Se a mancha de lama que foi observada na região do Arquipélago de Abrolhos for mesmo a resultante do rompimento da barragem de minérios da Samarco, o impacto sobre a biodiversidade que vive ali pode ser catastrófico. Essa é a avaliação de cientistas que trabalham no local.
O alerta de que a pluma de resíduos poderia ter atingido uma das áreas de maior diversidade de corais do Atlântico Sul foi feito anteontem pelo Ibama, com base em imagens de satélite e observações aéreas.
Ontem, o secretário estadual do Meio Ambiente da Bahia, Eugênio Spengler, também sobrevoou o local e disse que o arquipélago em si “está sem mancha aparentemente”, mas que no mar mais próximo da costa a água está bastante turva e, ao norte de Abrolhos, em direção a Porto Seguro, foram vistas manchas escuras.
Spengler não descartou que a lama da Samarco possa ter chegado ali. “É temerário dizer que é, mas também é temerário dizer que não é”, afirmou ao Estado. Ele encomendou análises de amostras do material paralelas às que também estão sendo feitas pela Samarco, por determinação do Ibama.
Mas o secretário disse que, ao menos para a área mais próxima da costa, o motivo da turbidez pode ser as chuvas que caíram na região nos últimos dias, que poderiam ter levado mais sedimentos para o mar.
Para o pesquisador Ronaldo Francini-Filho, da Universidade Federal da Paraíba, que há 15 anos monitora espécies de peixes e de corais de Abrolhos e tem acompanhado a movimentação da pluma de rejeitos de minério, se for confirmada a suspeita, pode acontecer uma mortandade em massa dos corais. O maior risco é que a lama cause um sombreamento na área. Em outros pontos por onde os rejeitos avançaram desde Minas Gerais, pelo Rio Doce, até desaguar no mar, observou-se que a luz não passa de 10 centímetros de profundidade. “Sem luz, os corais morrem por não fazer fotossíntese”, afirma.
Para o biólogo também há o risco, dependendo da densidade da pluma, de os sedimentos cobrirem os corais. “Se isso acontecer, fica mais difícil a recuperação, porque inibe o recrutamento de novos corais.”

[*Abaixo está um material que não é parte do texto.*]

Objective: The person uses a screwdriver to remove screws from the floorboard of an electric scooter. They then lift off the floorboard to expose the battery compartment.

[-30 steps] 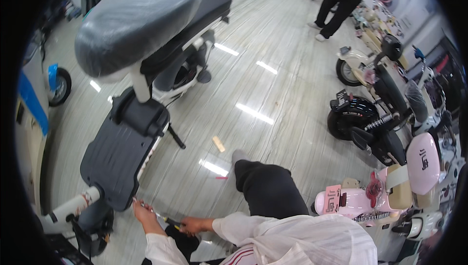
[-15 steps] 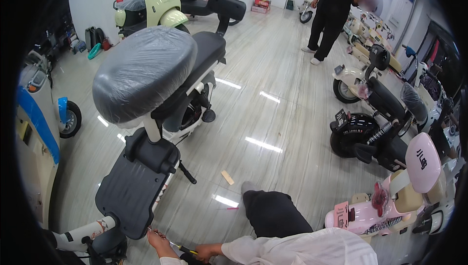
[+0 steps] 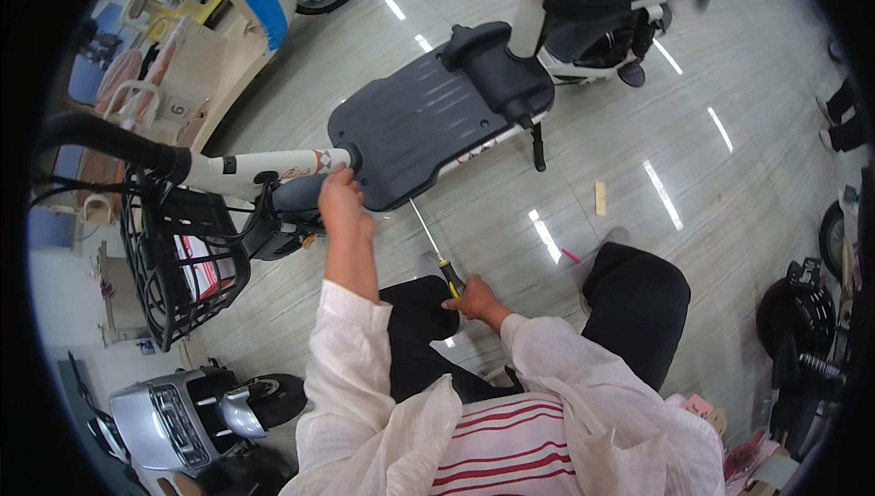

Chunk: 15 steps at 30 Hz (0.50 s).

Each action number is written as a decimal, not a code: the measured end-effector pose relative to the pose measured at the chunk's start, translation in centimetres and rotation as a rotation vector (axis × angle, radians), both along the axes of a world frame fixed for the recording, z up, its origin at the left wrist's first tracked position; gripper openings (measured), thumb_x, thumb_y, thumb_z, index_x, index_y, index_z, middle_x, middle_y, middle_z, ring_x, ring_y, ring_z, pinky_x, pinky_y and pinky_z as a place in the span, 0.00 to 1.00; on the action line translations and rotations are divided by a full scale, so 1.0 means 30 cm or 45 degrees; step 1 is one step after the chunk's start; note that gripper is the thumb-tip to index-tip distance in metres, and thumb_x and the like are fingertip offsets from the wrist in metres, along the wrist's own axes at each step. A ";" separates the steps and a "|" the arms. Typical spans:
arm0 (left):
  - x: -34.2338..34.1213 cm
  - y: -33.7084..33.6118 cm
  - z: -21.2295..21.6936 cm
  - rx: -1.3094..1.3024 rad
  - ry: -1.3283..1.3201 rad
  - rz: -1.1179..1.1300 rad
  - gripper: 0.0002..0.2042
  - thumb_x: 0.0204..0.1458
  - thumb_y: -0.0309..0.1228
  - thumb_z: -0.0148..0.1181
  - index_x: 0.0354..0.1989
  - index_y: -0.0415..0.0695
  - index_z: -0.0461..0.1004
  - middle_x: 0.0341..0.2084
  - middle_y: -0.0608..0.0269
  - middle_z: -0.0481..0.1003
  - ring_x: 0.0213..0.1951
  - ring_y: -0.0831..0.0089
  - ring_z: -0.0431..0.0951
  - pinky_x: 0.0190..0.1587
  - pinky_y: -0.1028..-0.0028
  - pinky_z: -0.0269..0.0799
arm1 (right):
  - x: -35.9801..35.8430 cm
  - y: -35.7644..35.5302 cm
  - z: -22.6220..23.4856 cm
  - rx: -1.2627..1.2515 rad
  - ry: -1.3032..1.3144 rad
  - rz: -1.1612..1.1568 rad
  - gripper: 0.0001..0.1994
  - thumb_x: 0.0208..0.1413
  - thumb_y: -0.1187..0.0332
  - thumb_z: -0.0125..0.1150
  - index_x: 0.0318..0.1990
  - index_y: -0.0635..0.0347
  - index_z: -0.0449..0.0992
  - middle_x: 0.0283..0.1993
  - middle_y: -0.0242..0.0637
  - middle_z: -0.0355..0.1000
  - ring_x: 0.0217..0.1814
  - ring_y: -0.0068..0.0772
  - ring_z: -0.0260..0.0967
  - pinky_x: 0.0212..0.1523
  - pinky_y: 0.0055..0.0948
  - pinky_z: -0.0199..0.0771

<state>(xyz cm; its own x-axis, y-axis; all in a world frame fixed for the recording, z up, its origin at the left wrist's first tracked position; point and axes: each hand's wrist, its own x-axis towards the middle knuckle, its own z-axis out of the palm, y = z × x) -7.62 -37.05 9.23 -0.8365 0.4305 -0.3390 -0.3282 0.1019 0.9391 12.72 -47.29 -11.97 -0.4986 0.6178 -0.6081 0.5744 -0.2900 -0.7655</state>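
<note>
- Screwdriver (image 3: 436,250): long thin shaft, black-and-yellow handle, tip up against the underside edge of the scooter's dark footboard (image 3: 410,127).
- Right hand (image 3: 472,297): grip closed round the screwdriver's handle, above the knee.
- Left hand (image 3: 341,204): fingers wrapped on the footboard's front edge, beside the white stem (image 3: 269,168).
- Wire basket (image 3: 178,263): left of the stem.

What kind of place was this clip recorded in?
Most likely an electric scooter shop or repair floor. A scooter with a dark footboard is being worked on over a glossy tiled floor, more scooters stand around the edges, and the right hand holds a long screwdriver.
</note>
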 end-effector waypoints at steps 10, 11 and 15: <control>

Ele concorda, porém, que, por enquanto, é difícil ter certeza de que se trata da lama, visto que as chuvas recentes deixaram as águas da região mais turvas. Segundo Francini-Filho, a região do arquipélago é de altíssima sedimentação e costuma ter maior turbidez em situações de frentes frias, tempestades e muito vento. Portanto, diz, há uma possibilidade de se tratar de sedimentação natural.
Berçários
E mesmo se a lama não tiver atingido o Parque Nacional de Abrolhos, há outros recifes no entorno, principalmente mais perto da costa, alerta o pesquisador, que são importantes berçários de vida marinha, e podem já estar sendo afetados.

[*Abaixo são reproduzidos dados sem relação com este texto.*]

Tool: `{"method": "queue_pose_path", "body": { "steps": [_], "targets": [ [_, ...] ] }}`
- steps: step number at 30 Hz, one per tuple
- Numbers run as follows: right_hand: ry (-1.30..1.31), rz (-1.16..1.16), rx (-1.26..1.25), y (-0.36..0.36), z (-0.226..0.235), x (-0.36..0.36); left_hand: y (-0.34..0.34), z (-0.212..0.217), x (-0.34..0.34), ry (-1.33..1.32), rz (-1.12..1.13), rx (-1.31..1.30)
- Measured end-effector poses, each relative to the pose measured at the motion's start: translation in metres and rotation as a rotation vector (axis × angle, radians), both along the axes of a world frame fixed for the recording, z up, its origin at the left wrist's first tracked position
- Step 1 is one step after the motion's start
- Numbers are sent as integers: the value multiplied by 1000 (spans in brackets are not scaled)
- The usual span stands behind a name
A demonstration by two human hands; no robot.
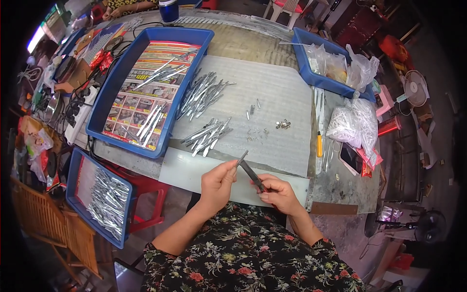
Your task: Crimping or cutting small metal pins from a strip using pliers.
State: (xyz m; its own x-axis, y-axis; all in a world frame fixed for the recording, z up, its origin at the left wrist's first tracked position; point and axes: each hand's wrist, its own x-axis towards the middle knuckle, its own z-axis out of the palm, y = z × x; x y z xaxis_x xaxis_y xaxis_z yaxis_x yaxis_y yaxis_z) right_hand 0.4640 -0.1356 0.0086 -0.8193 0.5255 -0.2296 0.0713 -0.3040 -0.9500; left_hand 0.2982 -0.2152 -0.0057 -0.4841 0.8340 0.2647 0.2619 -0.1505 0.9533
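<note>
In front of my body, over the near edge of the table, my left hand [217, 184] pinches a slim metal piece [242, 156] between thumb and fingers. My right hand [279, 193] is closed around a dark, narrow metal tool [251, 173] whose far end meets that piece; its exact kind is hard to make out. Beyond my hands lies a white foam sheet [287, 87]. On its left side are two loose piles of slim silvery metal pieces [208, 136]. Small round metal parts [283, 124] and a few short pins [252, 110] are scattered at its middle.
A blue tray [152, 151] with printed paper and metal pieces stands left; a lower blue tray [121, 238] is full of them. At right are a blue bin [305, 72], bags of white pieces [348, 124] and a yellow-handled tool [319, 145]. Another person's hand [115, 12] shows far left.
</note>
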Motion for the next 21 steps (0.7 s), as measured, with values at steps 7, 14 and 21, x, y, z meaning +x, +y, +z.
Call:
{"method": "queue_pose_path", "body": {
  "steps": [7, 14, 21],
  "targets": [
    [-42, -11, 442, 3, -2, 4, -4, 6, -2, -434, -145, -134],
    [-89, 13, 467, 1, 3, 4, -4, 6, -2, -457, -146, -138],
    [-83, 54, 509, 2, 3, 3, -5, 0, 1, -216, -88, -62]
  ]
}}
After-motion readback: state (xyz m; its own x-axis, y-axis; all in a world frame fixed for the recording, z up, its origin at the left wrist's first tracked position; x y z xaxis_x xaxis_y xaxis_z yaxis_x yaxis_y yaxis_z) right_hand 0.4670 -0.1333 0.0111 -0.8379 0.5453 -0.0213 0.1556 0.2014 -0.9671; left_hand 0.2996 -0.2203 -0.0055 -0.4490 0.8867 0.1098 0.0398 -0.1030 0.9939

Rodrigo Leão de Moura, coordenador executivo da Rede Abrolhos, ressalta também que, mesmo se a suspeita não se confirmar agora, a ameaça de contaminação pode continuar pelos próximos anos. “Essa situação pode se tornar crônica. A lama é formada por um material muito fino, que se espalhou por uma área enorme, e que, depois de depositado, pode ser suspenso novamente a cada chuva e voltar a se deslocar. Então, se não for agora, a lama ainda pode chegar a Abrolhos.” Para ele, é fundamental que seja reforçado o monitoramento, visando a uma melhor resposta se o pior cenário acontecer.